It happened today - June 17, 2015

Bartholdi's patentOn June 17 back in 1885 the pieces of the Statue of Liberty arrived in New York, a gift from France. Which alone can seem incongruous given the foreign policy quarrels the French and American governments have had in recent years. In his 1996 book Rants Dennis Miller wrote “the French hate our guts. I cannot believe they actually gave us the Statue of Liberty. They must’ve been throwing it out anyway. Because these people detest us. They look at us and we are one, big, collective Jethro bearing down on them, rope belt and all.”

Indeed some French statesmen, like snobs everywhere, do look down on America, despising it as a land of hillbillies. And to some extent it is, but in a good way. An important strand of American popular culture, as David Hackett Fischer explains at great but highly entertaining length in Albion's Seed: Four British Folkways in America, comes from the “Borderers” who settled not just Appalachia but much of the backcountry from Pennsylvania to Georgia, bringing with them plain speech, plain manners and a rough-hewn sense of social equality, opportunity and pragmatism that the world not only needs more of, it frequently admires.

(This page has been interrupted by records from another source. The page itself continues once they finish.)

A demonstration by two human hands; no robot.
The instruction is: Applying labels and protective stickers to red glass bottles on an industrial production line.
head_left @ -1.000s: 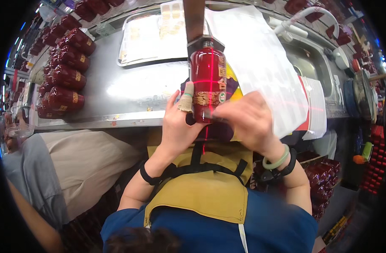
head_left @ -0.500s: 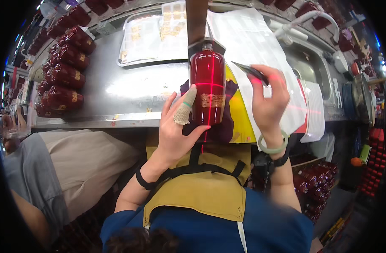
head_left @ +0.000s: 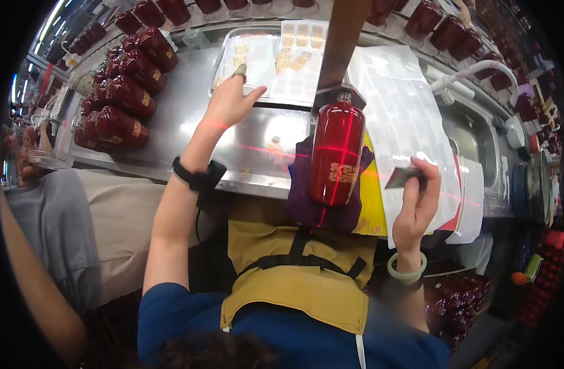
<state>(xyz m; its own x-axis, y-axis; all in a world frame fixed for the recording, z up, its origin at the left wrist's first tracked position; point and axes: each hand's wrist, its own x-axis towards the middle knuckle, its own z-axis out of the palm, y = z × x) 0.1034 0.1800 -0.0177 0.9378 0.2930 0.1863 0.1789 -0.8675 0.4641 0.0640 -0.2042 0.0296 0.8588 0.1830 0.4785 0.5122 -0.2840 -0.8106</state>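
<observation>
Red bottle (head_left: 337, 154) lies on a purple cloth (head_left: 306, 203) at the near edge of the steel counter (head_left: 189, 117), its long axis running away from me, neck toward the far edge under a brown upright bar (head_left: 340, 43). Red laser lines cross over it. From where I watch, my right hand (head_left: 417, 203) is the nearer one: it hangs just right of the bottle's lower half, apart from it, pinching a small flat grey card (head_left: 402, 177) between thumb and fingers. My left hand (head_left: 232, 101) is well off to the bottle's left and farther up the counter, open, fingers spread, reaching at the near edge of a clear tray of small gold labels (head_left: 263, 58); I cannot tell whether the fingertips touch it. One fingertip wears a pale cover. A row of red bottles (head_left: 125, 92) lies at the counter's left end. The bottle's cap is hidden behind the bar's clamp, and what the card is I cannot make out.
</observation>
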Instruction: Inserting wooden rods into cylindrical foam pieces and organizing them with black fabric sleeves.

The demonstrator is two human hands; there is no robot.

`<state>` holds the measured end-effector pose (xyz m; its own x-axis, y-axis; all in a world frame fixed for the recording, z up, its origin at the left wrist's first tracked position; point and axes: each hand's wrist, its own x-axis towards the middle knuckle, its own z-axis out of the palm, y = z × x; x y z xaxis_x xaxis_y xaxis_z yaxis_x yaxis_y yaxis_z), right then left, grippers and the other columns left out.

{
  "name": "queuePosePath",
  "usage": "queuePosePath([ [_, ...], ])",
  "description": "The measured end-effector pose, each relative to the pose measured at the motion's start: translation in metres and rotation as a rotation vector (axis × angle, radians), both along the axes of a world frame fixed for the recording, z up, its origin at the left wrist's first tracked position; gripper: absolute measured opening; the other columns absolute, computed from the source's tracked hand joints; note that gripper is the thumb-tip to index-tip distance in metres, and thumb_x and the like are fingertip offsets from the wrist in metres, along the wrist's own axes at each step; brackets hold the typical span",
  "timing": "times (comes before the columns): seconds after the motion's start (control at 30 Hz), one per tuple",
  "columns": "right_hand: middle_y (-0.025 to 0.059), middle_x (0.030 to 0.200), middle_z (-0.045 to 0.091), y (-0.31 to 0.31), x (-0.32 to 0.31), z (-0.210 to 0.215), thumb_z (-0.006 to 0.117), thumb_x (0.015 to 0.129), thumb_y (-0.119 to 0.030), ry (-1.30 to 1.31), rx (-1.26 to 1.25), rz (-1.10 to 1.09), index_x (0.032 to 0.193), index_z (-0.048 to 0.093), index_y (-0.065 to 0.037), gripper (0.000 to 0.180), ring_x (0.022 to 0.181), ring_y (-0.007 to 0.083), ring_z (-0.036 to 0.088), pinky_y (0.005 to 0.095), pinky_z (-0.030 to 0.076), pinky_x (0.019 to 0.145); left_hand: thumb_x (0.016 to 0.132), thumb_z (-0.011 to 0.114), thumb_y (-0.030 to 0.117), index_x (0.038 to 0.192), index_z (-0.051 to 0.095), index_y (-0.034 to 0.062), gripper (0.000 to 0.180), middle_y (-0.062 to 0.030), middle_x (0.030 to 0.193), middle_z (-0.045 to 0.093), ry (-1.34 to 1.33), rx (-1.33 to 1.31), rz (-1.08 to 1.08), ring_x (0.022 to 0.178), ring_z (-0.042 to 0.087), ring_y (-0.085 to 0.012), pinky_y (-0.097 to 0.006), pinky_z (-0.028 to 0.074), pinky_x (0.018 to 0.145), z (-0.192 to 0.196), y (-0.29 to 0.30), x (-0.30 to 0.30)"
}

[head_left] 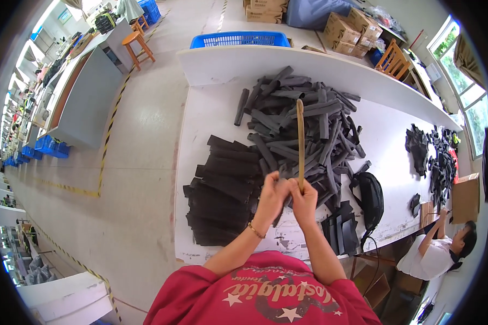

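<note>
In front of me my right hand (303, 199) is closed round the lower end of a thin wooden stick (301, 143), which points away from me. My left hand (273, 196) is closed right beside it, its fingers slightly blurred. A narrow dark strip (278, 219) hangs below the left fingers, mostly hidden by the hands. Beyond the hands lies a large heap of rolled black fabric tubes (303, 124). To the left of my left hand, flat black fabric pieces (222, 189) lie stacked in overlapping rows.
A black bag (370, 200) and more flat black pieces (341, 230) lie to the right on the white table (211, 108). A raised board (320, 62) edges its far side, with a blue basket (238, 39) behind. Another person (436, 249) works at the right end.
</note>
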<state>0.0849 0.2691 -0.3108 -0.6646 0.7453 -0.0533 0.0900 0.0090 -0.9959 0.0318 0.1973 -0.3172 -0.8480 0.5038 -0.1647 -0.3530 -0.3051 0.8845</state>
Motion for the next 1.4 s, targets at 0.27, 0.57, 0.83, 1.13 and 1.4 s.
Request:
queuePosePath([
  [0.27, -0.0031, 0.066, 0.051, 0.088, -0.03, 0.043, 0.06, 0.092, -0.02, -0.049, 0.213, -0.413, 0.09, 0.064, 0.002, 0.022, 0.063, 0.0069, 0.045, 0.0242, 0.037, 0.055, 0.093, 0.049, 0.02, 0.095, 0.058, 0.0078, 0.016, -0.006, 0.06, 0.051, 0.229, -0.329, -0.709, 0.051, 0.051, -0.0163, -0.033, 0.04, 0.049, -0.065, -0.063, 0.06],
  [0.57, 0.0046, 0.068, 0.052, 0.082, 0.02, 0.001, 0.055, 0.094, -0.017, -0.23, 0.529, -0.121, 0.1, 0.058, -0.001, 0.017, 0.063, 0.0094, 0.047, 0.0268, 0.041, 0.057, 0.072, 0.065, 0.013, 0.077, 0.068, 0.012, 0.006, -0.0055, 0.082, 0.063, 1.261, -1.022, -0.548, 0.084, 0.059, -0.027, -0.038, 0.051, 0.074, -0.094, -0.079, -0.14],
  [0.83, 0.0073, 0.062, 0.053, 0.047, 0.085, -0.029, 0.06, 0.091, -0.017, -0.399, 0.228, 0.266, 0.098, 0.062, 0.0, 0.018, 0.057, 0.0097, 0.045, 0.0267, 0.038, 0.053, 0.07, 0.068, 0.013, 0.075, 0.064, 0.0102, 0.007, -0.0038, 0.09, 0.062, 1.096, -0.994, -0.738, 0.091, 0.056, -0.0251, -0.037, 0.046, 0.079, -0.101, -0.083, -0.161],
  [1.13, 0.0165, 0.069, 0.062, 0.059, 0.099, -0.021, 0.062, 0.088, -0.018, -0.549, 0.235, 0.479, 0.095, 0.066, -0.001, 0.019, 0.055, 0.0204, 0.055, 0.0306, 0.044, 0.056, 0.079, 0.066, 0.016, 0.083, 0.066, 0.0114, 0.006, 0.0014, 0.094, 0.059, 1.121, -0.746, -0.489, 0.103, 0.048, -0.0219, -0.037, 0.036, 0.087, -0.071, -0.105, -0.154],
  [1.4, 0.0132, 0.064, 0.058, 0.045, 0.078, -0.029, 0.061, 0.089, -0.017, -0.457, 0.365, 0.538, 0.106, 0.063, -0.002, 0.023, 0.055, 0.0154, 0.05, 0.0309, 0.042, 0.055, 0.079, 0.065, 0.016, 0.08, 0.067, 0.0129, 0.004, 0.0026, 0.092, 0.059, 1.188, -0.685, -0.419, 0.101, 0.05, -0.0217, -0.037, 0.037, 0.085, -0.058, -0.096, -0.14],
])
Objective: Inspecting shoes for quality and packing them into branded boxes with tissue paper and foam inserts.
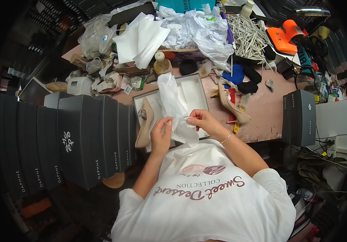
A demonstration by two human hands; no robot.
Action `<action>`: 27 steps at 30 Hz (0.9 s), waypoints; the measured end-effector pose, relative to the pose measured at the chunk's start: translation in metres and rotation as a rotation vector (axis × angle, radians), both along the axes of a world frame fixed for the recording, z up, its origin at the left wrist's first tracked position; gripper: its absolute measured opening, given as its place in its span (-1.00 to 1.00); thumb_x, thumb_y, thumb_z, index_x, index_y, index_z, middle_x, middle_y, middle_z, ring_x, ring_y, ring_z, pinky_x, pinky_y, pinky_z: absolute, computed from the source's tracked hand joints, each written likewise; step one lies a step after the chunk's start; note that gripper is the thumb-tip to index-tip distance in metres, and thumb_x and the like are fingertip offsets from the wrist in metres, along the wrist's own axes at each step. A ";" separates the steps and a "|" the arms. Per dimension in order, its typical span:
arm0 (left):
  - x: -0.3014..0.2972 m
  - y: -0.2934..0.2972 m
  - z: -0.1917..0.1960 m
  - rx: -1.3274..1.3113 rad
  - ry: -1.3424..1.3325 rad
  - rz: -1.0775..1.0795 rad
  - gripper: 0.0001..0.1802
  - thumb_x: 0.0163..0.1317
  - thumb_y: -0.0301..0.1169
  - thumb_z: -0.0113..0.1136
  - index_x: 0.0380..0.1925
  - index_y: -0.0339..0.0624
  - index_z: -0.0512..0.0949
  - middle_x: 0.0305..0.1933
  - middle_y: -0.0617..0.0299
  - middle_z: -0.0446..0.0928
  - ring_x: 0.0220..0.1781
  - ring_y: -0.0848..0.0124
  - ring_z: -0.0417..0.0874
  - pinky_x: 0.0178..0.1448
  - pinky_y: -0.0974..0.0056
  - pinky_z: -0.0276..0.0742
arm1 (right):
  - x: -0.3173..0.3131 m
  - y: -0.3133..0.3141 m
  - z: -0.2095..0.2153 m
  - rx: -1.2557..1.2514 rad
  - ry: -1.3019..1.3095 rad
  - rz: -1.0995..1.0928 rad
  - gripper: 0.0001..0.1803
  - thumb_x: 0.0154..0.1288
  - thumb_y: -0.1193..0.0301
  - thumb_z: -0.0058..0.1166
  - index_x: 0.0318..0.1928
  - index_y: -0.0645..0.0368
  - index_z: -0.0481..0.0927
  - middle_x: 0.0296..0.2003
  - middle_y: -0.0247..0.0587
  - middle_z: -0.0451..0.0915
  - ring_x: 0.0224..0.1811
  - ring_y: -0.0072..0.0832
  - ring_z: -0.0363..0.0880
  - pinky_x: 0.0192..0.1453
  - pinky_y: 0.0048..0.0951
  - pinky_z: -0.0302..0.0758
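Both hands hold a sheet of white tissue paper [174, 105] over an open white shoe box [193, 92] on the pink table. My left hand [161, 133] grips the sheet's lower left part. My right hand [200, 120] pinches its right edge. A beige high-heeled shoe [144, 123] lies inside the box along its left side. A second beige heeled shoe [232, 105] lies on the table to the right of the box.
A row of dark grey shoe boxes [80, 141] stands on the left. Another dark box [300, 117] stands at the right table edge. Crumpled white paper and plastic [193, 28], a pile of pale sticks [248, 36], an orange tool [286, 36] and a bottle [162, 64] crowd the far side.
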State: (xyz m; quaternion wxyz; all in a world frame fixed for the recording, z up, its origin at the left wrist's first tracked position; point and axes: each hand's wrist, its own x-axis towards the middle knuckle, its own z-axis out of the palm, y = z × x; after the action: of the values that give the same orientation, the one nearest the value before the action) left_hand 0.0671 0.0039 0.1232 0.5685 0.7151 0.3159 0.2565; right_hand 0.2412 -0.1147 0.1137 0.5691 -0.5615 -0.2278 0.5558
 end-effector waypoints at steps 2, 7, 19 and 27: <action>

Which is the amazing thing about the Statue of Liberty. It was assembled (from some 350 pieces in 200 crates – I guess you had to like jigsaw puzzles and not fear heights) and dedicated in 1886. Which wasn’t necessarily a great time for America. Barely two decades away from the fratricidal slaughter of the Civil War, divided politically, economically and above all racially, suffering the “Great Depression” that lasted from 1873-96, uncertain of its place in the world, its politics corrupt and mediocre, its culture mocked… well, you get the idea. And yet the statue immediately became a globally famous emblem and remains one to this day. During the Tienanmen Square protests of 1989 the “Goddess of Democracy” holding, um, a torch was deliberately designed not to look too much like the Statue of Liberty, an effort that speaks volumes about just how far the light of the “Statue of Liberty Enlightening the World” is clearly visible. And clearly the Chinese regime today fears the example not of Canada, or of France, but of America, which despite everything remains the land of liberty and opportunity the statue symbolizes, as indeed it did in 1885.